Broken down into these steps, attaining goals seems so manageable. One step at a time.
Amherst Label hosted Alison Batey, M.Ed, life coach, for a lunchtime seminar today on goal setting and perception shifting. Alison encouraged us all to look at our lives/look at our choices as the popular adage goes. Her program promotes incremental improvement—one area, improved by one point, in one week. “1-1-1,” she calls it.
One of our printers volunteered that he rated all his slices 8. Seems like a contented guy! One person (me) admitted fun was her lowest score, 7. How do you get serious about improving fun? That is what I will be pondering.
But two employees jumped in with 1-1-1. Our ace customer service person decided to clean out her spare room thereby making her one point happier with her Home/House pie slice. A co-worker wanted to improve her Family slice by visiting her son out of state this coming weekend. Hooray for these learning individuals.
Around Amherst Label, there are reminders to “Learn Something New Everyday.” Today we learned to stop and take stock of our situation, get perspective, commit and enjoy the benefits of improving. This echoes our Painted Picture strategy for improvement.

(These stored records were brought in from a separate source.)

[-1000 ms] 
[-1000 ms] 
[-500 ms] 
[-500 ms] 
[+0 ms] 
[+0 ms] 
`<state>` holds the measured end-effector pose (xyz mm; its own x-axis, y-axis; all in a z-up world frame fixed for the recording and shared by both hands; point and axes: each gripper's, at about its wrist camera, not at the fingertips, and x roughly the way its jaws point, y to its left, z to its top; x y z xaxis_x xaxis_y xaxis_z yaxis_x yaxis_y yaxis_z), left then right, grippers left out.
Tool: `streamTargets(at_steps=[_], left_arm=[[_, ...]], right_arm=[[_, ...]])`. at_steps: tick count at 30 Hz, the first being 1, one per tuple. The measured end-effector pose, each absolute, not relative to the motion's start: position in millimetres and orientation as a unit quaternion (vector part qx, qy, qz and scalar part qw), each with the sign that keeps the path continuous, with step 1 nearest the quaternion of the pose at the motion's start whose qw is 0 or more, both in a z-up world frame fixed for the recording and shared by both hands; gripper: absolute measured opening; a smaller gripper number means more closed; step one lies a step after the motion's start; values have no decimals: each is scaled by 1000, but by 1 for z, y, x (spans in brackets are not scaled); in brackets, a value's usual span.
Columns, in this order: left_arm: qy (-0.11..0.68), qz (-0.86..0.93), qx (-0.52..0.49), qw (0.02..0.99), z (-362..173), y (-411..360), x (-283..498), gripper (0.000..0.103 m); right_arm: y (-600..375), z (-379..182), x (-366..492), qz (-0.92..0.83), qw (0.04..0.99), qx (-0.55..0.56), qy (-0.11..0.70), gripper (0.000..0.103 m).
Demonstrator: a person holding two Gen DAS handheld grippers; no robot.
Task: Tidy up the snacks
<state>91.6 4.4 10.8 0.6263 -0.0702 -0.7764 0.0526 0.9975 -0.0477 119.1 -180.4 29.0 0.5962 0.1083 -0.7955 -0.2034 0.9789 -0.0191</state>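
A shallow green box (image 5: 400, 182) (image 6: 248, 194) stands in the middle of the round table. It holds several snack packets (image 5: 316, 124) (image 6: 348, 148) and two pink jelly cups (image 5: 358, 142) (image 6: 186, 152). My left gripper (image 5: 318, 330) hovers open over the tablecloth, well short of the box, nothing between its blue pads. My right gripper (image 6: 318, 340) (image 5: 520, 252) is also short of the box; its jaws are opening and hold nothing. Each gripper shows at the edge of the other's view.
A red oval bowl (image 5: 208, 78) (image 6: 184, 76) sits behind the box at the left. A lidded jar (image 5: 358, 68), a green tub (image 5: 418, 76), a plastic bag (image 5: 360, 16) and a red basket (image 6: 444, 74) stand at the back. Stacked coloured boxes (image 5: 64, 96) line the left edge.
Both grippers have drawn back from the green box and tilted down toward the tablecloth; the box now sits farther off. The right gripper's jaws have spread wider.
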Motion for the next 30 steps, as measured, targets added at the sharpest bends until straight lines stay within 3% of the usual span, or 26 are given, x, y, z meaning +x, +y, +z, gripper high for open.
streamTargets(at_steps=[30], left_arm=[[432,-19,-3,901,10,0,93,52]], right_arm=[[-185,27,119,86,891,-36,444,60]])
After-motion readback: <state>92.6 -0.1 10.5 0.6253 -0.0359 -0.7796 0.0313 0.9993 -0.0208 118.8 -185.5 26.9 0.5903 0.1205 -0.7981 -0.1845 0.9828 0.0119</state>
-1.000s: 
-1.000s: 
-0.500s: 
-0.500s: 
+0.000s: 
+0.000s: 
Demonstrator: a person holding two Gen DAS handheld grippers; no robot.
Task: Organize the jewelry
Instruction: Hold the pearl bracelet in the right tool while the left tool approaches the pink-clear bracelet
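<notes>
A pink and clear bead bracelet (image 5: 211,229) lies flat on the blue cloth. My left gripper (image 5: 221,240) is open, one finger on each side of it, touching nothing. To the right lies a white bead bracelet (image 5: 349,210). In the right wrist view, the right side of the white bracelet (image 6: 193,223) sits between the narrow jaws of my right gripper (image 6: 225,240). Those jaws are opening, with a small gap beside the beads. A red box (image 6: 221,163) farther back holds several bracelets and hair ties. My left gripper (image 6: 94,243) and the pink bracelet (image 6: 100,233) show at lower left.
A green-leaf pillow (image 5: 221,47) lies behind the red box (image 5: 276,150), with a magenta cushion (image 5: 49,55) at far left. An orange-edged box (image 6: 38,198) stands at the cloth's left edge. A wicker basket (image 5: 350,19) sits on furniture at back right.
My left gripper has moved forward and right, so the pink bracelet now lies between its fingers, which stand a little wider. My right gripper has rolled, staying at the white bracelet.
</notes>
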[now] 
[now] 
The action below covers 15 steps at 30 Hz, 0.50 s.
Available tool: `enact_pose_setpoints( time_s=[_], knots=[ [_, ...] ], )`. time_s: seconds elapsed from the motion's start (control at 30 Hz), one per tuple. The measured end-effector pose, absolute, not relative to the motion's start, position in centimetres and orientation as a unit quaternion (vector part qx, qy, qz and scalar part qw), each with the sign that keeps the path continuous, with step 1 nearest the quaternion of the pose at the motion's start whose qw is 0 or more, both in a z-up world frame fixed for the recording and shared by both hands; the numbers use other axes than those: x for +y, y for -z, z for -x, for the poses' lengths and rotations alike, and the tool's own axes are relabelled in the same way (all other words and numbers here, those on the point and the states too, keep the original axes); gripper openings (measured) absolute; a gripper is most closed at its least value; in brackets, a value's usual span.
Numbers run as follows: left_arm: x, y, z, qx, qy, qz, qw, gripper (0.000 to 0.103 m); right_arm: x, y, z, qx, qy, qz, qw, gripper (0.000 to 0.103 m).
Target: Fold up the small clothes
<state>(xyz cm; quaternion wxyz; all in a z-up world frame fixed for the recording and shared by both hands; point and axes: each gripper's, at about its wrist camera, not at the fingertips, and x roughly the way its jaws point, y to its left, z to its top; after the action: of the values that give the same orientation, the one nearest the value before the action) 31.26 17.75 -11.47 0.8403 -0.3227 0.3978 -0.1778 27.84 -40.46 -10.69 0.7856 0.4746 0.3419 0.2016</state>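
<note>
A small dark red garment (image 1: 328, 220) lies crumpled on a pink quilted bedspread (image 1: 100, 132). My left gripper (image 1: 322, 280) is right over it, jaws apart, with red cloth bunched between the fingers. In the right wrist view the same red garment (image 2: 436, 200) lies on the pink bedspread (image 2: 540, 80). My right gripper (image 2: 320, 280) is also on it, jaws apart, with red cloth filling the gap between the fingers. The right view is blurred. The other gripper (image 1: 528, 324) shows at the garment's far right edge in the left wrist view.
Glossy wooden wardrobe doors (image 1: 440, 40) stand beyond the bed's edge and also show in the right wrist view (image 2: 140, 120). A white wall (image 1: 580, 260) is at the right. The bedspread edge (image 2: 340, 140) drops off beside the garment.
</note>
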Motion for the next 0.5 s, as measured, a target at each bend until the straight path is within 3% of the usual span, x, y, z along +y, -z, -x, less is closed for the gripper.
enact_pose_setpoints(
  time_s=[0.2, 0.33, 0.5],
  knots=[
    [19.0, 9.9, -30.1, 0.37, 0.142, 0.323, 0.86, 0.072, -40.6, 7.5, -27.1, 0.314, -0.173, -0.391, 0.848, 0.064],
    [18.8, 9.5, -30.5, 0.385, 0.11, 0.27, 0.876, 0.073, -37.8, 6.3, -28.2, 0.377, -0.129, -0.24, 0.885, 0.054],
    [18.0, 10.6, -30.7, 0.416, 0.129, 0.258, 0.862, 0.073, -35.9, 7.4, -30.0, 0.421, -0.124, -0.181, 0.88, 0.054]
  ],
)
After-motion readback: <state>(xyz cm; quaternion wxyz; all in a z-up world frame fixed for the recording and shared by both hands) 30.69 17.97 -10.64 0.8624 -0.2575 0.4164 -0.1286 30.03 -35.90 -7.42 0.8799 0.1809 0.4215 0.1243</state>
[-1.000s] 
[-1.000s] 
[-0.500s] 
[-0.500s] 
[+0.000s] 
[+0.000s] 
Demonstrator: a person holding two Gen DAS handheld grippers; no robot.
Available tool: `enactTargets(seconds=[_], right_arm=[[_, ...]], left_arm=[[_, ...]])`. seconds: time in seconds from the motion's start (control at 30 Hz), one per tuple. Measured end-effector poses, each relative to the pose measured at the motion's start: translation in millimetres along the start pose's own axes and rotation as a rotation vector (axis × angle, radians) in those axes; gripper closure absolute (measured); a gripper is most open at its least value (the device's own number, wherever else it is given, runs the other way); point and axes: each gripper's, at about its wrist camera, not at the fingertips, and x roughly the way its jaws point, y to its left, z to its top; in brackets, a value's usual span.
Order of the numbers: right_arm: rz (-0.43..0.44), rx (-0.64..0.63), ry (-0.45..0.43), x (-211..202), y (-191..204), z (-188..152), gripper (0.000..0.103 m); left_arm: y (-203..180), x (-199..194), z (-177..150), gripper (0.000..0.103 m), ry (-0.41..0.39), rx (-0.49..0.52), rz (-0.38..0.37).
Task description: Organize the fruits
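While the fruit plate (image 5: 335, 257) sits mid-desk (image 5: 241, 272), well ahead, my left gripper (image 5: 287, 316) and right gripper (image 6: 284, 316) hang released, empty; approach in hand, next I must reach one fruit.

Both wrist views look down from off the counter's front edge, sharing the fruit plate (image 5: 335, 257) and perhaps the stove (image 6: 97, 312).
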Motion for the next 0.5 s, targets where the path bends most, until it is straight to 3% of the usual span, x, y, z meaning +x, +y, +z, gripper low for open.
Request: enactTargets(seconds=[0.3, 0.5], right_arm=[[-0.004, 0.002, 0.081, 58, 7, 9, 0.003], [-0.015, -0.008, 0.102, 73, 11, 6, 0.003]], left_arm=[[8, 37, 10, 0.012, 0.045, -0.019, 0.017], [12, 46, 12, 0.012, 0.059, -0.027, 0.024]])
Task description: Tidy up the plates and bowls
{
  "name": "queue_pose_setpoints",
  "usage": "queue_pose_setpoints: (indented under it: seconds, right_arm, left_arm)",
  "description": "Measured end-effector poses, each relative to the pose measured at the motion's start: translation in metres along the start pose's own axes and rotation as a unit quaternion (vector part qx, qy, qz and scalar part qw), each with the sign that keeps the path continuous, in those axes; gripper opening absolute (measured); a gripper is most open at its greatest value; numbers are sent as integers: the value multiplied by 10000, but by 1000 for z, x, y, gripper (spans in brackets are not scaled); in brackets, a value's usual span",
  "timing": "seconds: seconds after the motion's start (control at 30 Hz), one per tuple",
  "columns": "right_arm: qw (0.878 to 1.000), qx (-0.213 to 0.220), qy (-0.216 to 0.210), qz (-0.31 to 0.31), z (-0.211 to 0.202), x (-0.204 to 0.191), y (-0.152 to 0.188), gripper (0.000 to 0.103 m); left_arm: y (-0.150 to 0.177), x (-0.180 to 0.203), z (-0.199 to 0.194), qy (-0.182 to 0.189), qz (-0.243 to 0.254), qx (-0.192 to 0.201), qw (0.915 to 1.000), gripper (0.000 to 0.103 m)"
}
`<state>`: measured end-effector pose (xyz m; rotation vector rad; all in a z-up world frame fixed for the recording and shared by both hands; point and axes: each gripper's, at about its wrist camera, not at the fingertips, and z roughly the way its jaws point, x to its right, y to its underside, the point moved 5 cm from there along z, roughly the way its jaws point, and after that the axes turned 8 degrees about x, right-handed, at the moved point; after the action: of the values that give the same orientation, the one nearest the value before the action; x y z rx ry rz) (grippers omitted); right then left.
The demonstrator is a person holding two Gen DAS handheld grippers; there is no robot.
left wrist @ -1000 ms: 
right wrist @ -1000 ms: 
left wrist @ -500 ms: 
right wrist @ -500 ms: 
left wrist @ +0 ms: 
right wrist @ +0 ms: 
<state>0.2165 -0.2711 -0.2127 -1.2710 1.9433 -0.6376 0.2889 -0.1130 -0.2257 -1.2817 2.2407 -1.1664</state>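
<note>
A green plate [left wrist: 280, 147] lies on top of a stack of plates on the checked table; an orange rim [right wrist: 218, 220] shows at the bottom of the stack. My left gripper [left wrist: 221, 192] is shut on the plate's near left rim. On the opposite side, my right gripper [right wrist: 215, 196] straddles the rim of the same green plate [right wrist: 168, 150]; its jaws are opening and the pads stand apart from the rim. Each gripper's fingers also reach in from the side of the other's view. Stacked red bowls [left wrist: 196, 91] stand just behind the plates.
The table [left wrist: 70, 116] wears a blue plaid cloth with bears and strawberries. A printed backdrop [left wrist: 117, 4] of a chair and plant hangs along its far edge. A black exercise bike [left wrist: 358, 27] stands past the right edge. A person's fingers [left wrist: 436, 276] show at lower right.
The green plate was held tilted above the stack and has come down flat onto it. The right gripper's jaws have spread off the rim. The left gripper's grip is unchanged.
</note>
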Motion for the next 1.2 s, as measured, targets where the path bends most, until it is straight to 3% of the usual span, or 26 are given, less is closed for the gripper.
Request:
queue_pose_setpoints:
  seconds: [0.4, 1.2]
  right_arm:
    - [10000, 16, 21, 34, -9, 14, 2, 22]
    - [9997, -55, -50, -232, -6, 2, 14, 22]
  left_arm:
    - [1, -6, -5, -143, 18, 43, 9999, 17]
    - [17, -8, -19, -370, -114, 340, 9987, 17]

The first part of the session dealt with a method to diagram a disagreement using a Box 4 approach. Box 1 is my reaction. Box 2 is the other person’s assumption. Box 3 is the other person’s reaction and Box 4 is my assumption based on their reaction.
For example, Box 1: A child screams for his 10th piece of candy on Halloween night. Box 2 is the child’s assumption that the parent is mean for denying the candy. Box 3 is the kid freaking out more, and Box 4 is the parent losing patience with the child. What if at Box 1 the parent decides to shift perceptions, use their “super power” and look at the child’s point of view? It’s pretty natural to want candy on Halloween and kids want to call their own shots. What if the parent said, “You could have one more piece now, but maybe it would taste better if you wait until tomorrow. You could have two pieces tomorrow or the one you asked for today.” This reframing gives the child a chance to participate in the decision and could lead to peace and harmony.
Nye commented afterward, “Eye-opening and informational, looking at our own perspectives and the other person’s perspective. It was a good reminder that we should not take things personally but remember to use our ‘super power’ to change our own perspective in order to make a situation better.”